Which group has a higher success rate in collaborative work: B-school grads, kindergartners, or CEOs?

Watch the video to find out. “Build a tower, build a team,” declares Tom Wujec in this fascinating explanation of why multiple iterations are one key to successful collaboration efforts. Unfortunately, most of our training in strategic planning has taught us to plan-plan-plan, assess options, choose the “best” alternative, and execute on that one idea. Annual budgets are then set, personnel reassigned, and we forge ahead while hoping for the best.

In a dynamic networked world, we don’t have to lock ourselves in to such linear plan/produce models. Rapid try/fail/learn/try again cycles are winning the day. This rapid learning approach seems less forced and more organic to leaders in many cultures.

I’m going to try this Marshmallow Challenge with my teams the next time we have some development time. I wonder what we’ll learn.

{ 6 comments… read them below or add one }

1 Mike Adamson December 16, 2011 at 1:24 pm

Nice. Way to push my parameters again. A production style worth experimenting with.

2 Ken December 17, 2011 at 2:27 pm

@Mike What about the production style intrigued you?

3 Russ December 17, 2011 at 5:37 pm

This got me thinking about our strategic planning cycle. Perhaps we need to adjust to a much more quarterly based model, to allow for rapid iterations and experimentation.

4 Ken December 17, 2011 at 7:03 pm

@Russ Love your idea about more frequent cycles on the strategic planning process. How could we test this with some of the projects we’re currently working on?

5 Russ December 18, 2011 at 9:58 pm

The first thing that comes to mind is to only allocate money for 4 months worth of a project and see how far it gets. In that sense, you’d be asking people to make plans four months at a time.
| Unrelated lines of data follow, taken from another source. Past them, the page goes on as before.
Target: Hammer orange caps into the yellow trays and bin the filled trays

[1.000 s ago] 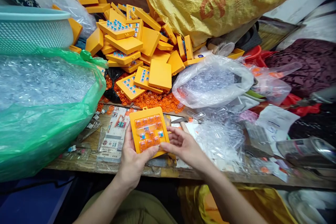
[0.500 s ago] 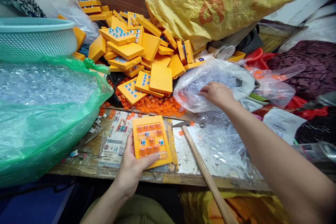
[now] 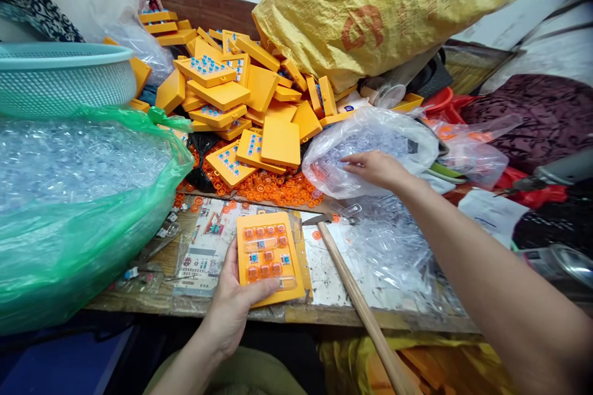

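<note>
My left hand grips a flat yellow-orange plastic panel by its lower left, thumb across the front. Rows of orange keycaps under clear covers fill much of its face. Two spots show bare blue-centred switches without orange under them. Over the mouth of a whitish plastic bag, my right hand has its fingers stretched out and a little apart, with nothing visible in them. Small clear plastic pieces lie in that bag, just beyond the fingers.
Similar yellow panels are heaped at the back, above loose orange rings. A green bag of clear pieces and a blue basket stand at left. A wooden-handled tool lies across the bench edge. A yellow sack leans behind.
My right hand has moved slightly left over the bag, its fingers loosening from a pinch. The left hand still holds the panel. The view has shifted a little.
</note>
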`<move>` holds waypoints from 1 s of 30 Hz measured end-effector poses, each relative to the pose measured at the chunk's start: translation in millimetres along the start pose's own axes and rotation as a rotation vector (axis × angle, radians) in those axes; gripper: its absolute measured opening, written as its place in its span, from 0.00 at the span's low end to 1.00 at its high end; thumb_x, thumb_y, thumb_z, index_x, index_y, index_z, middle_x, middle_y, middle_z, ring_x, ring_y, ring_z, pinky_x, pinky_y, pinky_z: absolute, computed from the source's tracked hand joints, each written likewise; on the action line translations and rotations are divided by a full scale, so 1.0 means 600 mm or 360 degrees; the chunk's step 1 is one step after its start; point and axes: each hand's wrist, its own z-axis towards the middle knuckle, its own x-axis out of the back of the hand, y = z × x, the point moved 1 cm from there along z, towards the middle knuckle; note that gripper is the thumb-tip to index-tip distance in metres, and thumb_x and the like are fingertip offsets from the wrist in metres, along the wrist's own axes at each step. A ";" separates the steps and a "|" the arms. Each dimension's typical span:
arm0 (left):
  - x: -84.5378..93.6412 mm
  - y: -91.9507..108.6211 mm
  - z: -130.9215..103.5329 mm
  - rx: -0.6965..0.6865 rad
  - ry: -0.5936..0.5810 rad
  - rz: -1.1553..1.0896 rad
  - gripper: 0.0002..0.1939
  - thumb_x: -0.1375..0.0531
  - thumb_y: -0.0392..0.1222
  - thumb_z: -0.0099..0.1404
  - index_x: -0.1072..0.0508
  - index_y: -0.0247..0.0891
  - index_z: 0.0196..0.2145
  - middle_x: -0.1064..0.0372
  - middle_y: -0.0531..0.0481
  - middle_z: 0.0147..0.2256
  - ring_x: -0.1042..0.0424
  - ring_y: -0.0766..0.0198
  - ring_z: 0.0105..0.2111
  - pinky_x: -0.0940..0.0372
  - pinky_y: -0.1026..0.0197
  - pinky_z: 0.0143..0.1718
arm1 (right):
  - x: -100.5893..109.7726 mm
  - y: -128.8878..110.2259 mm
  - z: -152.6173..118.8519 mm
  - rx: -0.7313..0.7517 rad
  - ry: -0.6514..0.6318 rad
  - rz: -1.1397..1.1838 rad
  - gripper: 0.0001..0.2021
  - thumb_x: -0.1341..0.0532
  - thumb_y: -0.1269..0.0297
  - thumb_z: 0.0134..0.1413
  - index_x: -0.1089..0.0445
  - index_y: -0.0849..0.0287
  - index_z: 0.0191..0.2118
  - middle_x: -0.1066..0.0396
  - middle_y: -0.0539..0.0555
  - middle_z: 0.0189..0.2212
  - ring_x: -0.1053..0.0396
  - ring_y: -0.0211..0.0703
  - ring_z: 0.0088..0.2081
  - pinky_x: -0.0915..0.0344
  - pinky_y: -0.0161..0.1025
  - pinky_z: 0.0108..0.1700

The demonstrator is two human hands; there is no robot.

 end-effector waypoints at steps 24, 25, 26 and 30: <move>0.005 0.000 -0.012 0.0030 -0.0061 -0.0033 0.48 0.29 0.32 0.42 0.45 0.39 0.59 0.28 0.39 0.50 0.27 0.50 0.46 0.31 0.54 0.46 | 0.000 -0.086 -0.120 0.0102 0.0954 0.0789 0.14 0.48 0.61 0.60 0.26 0.59 0.42 0.25 0.61 0.38 0.28 0.51 0.40 0.35 0.46 0.43; 0.004 0.000 -0.012 0.0015 -0.0055 -0.0040 0.47 0.29 0.32 0.43 0.45 0.39 0.59 0.28 0.39 0.50 0.27 0.50 0.47 0.31 0.54 0.47 | -0.005 -0.112 -0.147 0.0196 0.0954 0.0878 0.13 0.46 0.60 0.59 0.26 0.57 0.41 0.24 0.59 0.36 0.27 0.50 0.37 0.33 0.45 0.41; 0.002 0.000 -0.013 -0.0003 -0.0047 -0.0042 0.47 0.29 0.32 0.43 0.45 0.39 0.59 0.28 0.40 0.50 0.27 0.50 0.47 0.31 0.54 0.47 | -0.012 -0.138 -0.176 0.0307 0.0928 0.0963 0.11 0.43 0.60 0.58 0.25 0.55 0.39 0.24 0.56 0.34 0.27 0.49 0.35 0.32 0.45 0.40; -0.002 0.004 -0.016 -0.0025 -0.0048 -0.0046 0.46 0.29 0.33 0.43 0.44 0.40 0.58 0.28 0.40 0.49 0.28 0.49 0.48 0.31 0.53 0.46 | -0.053 -0.214 -0.273 0.0566 0.0893 0.1262 0.11 0.44 0.68 0.58 0.24 0.51 0.39 0.25 0.54 0.34 0.27 0.44 0.36 0.29 0.42 0.39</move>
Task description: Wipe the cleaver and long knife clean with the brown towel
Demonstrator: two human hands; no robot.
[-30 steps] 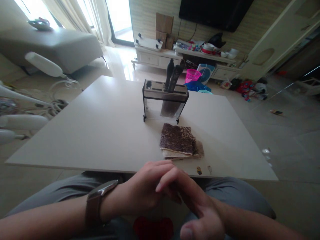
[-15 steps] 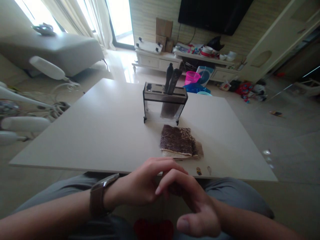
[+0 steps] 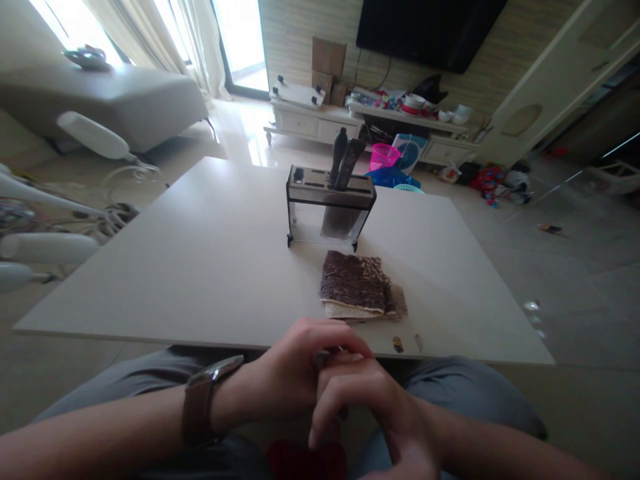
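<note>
My left hand (image 3: 290, 370) and my right hand (image 3: 360, 400) meet over my lap at the near edge of the white table (image 3: 200, 267). The right hand's fingers curl over the left hand's fingers, and I see nothing held in either. A watch with a brown strap sits on my left wrist. Just beyond the hands a folded brown cloth (image 3: 357, 287) lies on the table. Behind it stands a clear knife block (image 3: 327, 210) with two dark-handled knives (image 3: 345, 160) upright in its slots.
Two small dark bits (image 3: 407, 343) lie on the table edge right of my hands. White lamp arms and cables (image 3: 60, 220) crowd the left side. A TV stand (image 3: 380, 117) with clutter, a pink basket (image 3: 384, 154) and toys stand beyond the table.
My right hand has turned and curled its fingers down over the left hand's fingers; the thumb that showed at the bottom edge has dropped out of sight. The left hand shifted slightly right.
</note>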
I could see this being used in any R&D projects that we have oversight of.

6 sylvia December 27, 2011 at 2:29 pm

I was intrigued with the importance of prototype. So often we roll out a new idea nationally before we have tried and tested it locally, which means that the entire nation is experiencing failure after failure. In a totally flat organization, like a kindergarten work group, that works well. Participants learn to trust each other as they fail, pick up the pieces and try again.
In a hierarchical system, it doesn’t seem to work as well because the members of the organization experience failure as a result of someone else’e decision.